Le spectacle s’est amorcé avec la venue de la Diva Diane Dufresne, qui nous a interprété la chanson Comme un damné de Cyril Mokaiesh qu’elle avait interprétée originalement en septembre 2019, lors de la célébration du 75ᵉ anniversaire de l’OSM. Elle a toujours la même vitalité que nous lui connaissons, et l’adaptation faite par Simon est tout simplement magnifique, combinant le pop et le classique, en y ajoutant un peu plus de drame dans sa version. Le plaisir que Diane Dufresne a ressenti en se prêtant au jeu, n’a fait qu’accentuer la réussite de cette transposition.

Luc de Larochellière est venu à son tour pour nous faire entendre la chanson Un enfant de Jacques Brel, qu’il a présentée lors du concert Brel Symphonique en 2017.  Une magnifique prestation de Luc de cette version classique de ce grand succès de Brel. Luce Dufault et Bruno Pelletier ont pour leur part performé encore une fois, à la hauteur de leur voix et talent dans un Stone/SOS d’un terrien de Starmania de Luc Plamondon. Encore là, la musique n’a été qu’adaptée  pour les besoins d’un orchestre symphonique, avec une touche épicée qui a dû rendre Michel Berger, le compositeur, très fier de cet ajout à son œuvre. Cet extrait faisait d’ailleurs partie du spectacle Carte Blanche à Bruno Pelletier en 2018.

Un des moments phares de cette soirée fut la venue de Marie-Mai, très élégante dans sa robe blanc-cassé de style grec, qui a été magistrale dans l’interprétation de la version Simon Leclerc de son succès Mentir. Ce serait mentir de dire que c’était ordinaire. Un super accommodement entre la pop et la classique, un brillant arrangement. Cette performance est une reprise de l’extrait de Concert Pop Symphonique Marie-Mai en 2012. Patrick Mallette baryton,  nous a démontré à son tour, jusqu’où le talent de transformation de Simon Leclerc pouvait aller. En effet, nous avons pu entendre le succès des Trois Accords, Hawaïenne, en allemand avec un rythme d’aria d’opéra, on se serait cru en train d’écouter un opéra de Wagner, dans tout le drame que ça comporte. Ce fut un autre moment de forte émotion que nous avons pu vivre, et ceci tout en dégageant une belle touche d’humour, quand on connaît bien ce succès.

Dans cette série de concerts, Simon Leclerc a voulu rendre hommage en 2014 à Michel Tremblay et ses belles-sœurs, en conviant Kathleen Fortin  et son vendeur de brosses. Madame Fortin qui sait nous faire partager son plaisir avec sa voix qui se prêtait brillamment à cet arrangement du maestro Lacombe. Un autre plaisir que l’OSM nous a procuré, c’est l’invitation faite à Kim Richardson de se joindre à ce spécial, alors qu’elle a participé au OSM Soul en novembre 2015. Elle a repris And I’M Telling You I’m not Going. Un air de soul joué en symphonique, que demander de plus, surtout présenté par Kim, quel cadeau.

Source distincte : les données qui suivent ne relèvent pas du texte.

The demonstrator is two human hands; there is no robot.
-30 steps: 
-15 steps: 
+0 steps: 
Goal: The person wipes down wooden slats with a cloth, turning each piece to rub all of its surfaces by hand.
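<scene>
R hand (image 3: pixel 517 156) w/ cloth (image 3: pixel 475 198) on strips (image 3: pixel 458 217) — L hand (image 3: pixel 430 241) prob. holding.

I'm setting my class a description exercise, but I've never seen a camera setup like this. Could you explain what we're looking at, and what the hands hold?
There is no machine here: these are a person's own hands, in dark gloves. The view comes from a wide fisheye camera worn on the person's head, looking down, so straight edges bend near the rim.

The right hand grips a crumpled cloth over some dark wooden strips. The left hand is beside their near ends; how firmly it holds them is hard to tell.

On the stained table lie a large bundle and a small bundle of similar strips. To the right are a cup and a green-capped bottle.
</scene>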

Beaucoup d’autres prestations ont été partagées lors de ce spectacle et chacune d’elles sont toutes autant savoureuses. Juste le fait d’avoir été choisie pour participer à cet enregistrement en dit long sur la voix, le talent et la capacité de s’adapter de tous les artistes à une modification dans l’interprétation de leurs succès. L’OSM Pop – Les grands moments est disponible en ligne jusqu’au 6 avril.